OnDeck passes US$9 billion benchmark globally in online lending

OnDeck passes US$9 billion benchmark globally in online lending

  • Australian FinTech adoption outpacing most global markets; sector reaching maturity faster than US experience
  • Development of quality online lending industry key to growing Australia’s small business sector; closing credit gap

The OnDeck Group, representing the subsidiaries of the US-listed OnDeck Capital Inc., has announced that it has lent more than US$9 billion to more than 80,000 small business customers in just over ten years of lending.

This figure includes the Group’s businesses in the US, Canada and Australia.  Comparatively, the Australian market is estimated to reach over A$2 billion in annual originations by 2020.

According to Mr Cameron Poolman, Chief Executive Officer OnDeck Australia, while Australia has been a relatively slow fintech adopter, it had traversed the same course as the US market in a markedly shorter time and was likely to reach maturity in less than six years, instead of the twelve years it took in the US.

“As a mature market, US on-line lenders are competing on equal terms with traditional lenders on key metrics,” he said. “Australia is now the second largest alternative finance market in the Asia Pacific region, growing at 37 per cent annually.
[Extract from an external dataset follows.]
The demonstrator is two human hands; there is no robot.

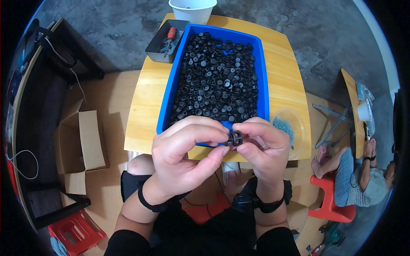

However, while the total size of the alternative finance market in Australia is now 25 times the size it was in 2013, our market is still an emerging online lending market.”

OnDeck data has shown that, despite the importance of small business to the economy, Australian small businesses needed better financing options but that conditions attached to bank credit put it out of reach for many. One in five Australian small businesses were unable to take on new work because of cash flow restrictions; nine out of ten small businesses said better cash flow could have improved revenue by an average of 11.7 per cent.

As a result, many small businesses were turning to other sources to meet unmet finance demands.  While 66 per cent of small businesses reported they would resort to unsuitable products like personal credit cards to ease cash flow problems, an overwhelming majority of 93 per cent of Australian small business owners who were aware of alternative options like on-line lending, perceived it as a good thing for their business.  Of the 25 per cent of Australian SMEs considering finance in the next year, 33 per cent said they would consider an online lender.